I grew up with a serious aversion to bullshit in all of its forms. Especially
when it verged on outright lying. All too often, I'd seen hucksterish, self-
promoting coworkers tell bald-faced lies about their work, their
accomplishments, their positions, etc., and get massively rewarded for doing
so. I couldn't bring myself to do it. Consciously, I knew that bullshitting
about myself -- even just a tiny bit -- was a successful career ascension
tactic. And I knew that _not_ doing so was, perhaps, actively slowing me down.
But damn it, it just felt so fake and slimy and wrong.

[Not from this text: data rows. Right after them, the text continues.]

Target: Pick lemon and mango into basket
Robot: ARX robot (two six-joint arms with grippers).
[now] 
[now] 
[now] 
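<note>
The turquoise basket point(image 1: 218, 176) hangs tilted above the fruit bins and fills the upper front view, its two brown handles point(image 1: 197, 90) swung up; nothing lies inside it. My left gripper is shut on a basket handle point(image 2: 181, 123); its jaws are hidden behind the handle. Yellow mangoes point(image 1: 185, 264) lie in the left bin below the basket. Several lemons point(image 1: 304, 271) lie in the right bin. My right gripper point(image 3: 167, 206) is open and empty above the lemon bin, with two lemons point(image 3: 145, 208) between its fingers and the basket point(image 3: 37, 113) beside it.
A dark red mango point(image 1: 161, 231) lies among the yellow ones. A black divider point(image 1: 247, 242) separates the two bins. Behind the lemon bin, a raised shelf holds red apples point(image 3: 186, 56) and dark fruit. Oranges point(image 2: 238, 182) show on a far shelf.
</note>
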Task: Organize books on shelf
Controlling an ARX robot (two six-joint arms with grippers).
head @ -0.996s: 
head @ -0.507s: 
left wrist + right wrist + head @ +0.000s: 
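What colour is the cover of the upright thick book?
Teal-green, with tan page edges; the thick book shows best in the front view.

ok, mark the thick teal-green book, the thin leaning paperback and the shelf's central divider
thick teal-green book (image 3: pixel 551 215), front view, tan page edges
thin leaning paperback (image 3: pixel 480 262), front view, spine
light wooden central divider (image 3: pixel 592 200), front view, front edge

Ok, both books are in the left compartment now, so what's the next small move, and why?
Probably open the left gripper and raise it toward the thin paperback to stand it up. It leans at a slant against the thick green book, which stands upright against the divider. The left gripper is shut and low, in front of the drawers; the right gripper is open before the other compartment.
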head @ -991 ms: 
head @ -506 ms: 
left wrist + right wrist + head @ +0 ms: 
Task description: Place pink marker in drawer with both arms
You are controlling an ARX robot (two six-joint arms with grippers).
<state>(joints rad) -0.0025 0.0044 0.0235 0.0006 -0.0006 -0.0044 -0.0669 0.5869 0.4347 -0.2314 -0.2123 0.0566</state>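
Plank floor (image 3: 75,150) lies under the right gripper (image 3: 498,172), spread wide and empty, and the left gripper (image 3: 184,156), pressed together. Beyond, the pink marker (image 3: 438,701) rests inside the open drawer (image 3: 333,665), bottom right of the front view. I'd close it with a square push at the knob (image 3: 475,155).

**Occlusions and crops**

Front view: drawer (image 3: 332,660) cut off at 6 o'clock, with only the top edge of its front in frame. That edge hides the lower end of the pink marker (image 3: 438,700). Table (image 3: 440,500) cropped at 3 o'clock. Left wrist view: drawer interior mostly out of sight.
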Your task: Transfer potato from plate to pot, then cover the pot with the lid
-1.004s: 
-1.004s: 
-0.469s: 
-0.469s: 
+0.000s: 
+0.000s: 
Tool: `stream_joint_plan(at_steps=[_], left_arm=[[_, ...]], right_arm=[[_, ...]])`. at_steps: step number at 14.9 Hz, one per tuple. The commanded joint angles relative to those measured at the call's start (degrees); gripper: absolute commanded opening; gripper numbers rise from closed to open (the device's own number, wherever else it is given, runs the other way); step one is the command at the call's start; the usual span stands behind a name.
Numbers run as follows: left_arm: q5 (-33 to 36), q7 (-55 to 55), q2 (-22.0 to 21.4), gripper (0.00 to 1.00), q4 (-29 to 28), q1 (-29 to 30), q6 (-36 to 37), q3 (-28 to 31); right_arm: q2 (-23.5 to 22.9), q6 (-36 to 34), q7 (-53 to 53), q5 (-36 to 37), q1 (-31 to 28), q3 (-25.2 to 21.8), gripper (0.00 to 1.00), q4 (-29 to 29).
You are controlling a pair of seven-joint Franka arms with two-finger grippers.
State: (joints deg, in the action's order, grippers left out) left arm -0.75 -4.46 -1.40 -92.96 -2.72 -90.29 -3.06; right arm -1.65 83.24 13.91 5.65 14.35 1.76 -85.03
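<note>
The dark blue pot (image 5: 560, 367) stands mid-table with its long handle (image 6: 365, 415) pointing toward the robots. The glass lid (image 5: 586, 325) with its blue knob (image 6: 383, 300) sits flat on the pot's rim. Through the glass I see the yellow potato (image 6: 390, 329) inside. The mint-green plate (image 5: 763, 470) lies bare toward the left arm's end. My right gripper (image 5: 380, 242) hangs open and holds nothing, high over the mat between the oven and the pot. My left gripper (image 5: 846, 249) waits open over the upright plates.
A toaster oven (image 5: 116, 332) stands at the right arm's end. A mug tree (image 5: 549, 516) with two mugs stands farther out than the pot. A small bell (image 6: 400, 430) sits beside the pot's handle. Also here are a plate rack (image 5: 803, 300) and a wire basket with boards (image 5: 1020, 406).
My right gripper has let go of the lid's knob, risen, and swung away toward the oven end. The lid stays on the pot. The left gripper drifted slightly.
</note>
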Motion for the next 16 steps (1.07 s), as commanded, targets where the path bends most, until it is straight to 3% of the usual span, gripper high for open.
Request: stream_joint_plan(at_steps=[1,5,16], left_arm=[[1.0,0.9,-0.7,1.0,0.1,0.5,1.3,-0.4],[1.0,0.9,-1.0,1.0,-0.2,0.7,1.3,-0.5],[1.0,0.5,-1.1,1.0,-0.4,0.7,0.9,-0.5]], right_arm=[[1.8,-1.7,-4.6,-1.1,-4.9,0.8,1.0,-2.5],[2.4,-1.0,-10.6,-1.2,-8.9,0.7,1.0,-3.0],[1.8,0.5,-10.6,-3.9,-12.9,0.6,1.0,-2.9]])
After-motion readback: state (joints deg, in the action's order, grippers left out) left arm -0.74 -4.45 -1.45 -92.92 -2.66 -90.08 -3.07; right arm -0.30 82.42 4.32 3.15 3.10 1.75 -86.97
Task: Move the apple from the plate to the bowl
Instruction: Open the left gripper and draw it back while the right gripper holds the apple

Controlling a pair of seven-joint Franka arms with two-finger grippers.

Eventually -- and it's taken me more years to learn this fact than I feel
comfortable admitting -- I realized that bullshit is not binary. There isn't
some black-or-white dichotomy between "lying" and "telling the truth." In
between lies an entire spectrum, and some of that spectrum is safe to play in.
Even encouraged.

It's possible to sell yourself with only a drop of bullshit. Sort of like a
fine layer of rhetorical polish. It's not about fabricating accomplishments
out of whole cloth, but rather, about talking your real accomplishments up,
and describing them in just the right way. For a lot of people, finding that
level of just-the-right-amount-of-bullshit comes very naturally. For others,
like myself, it's a skill that needs to be learned.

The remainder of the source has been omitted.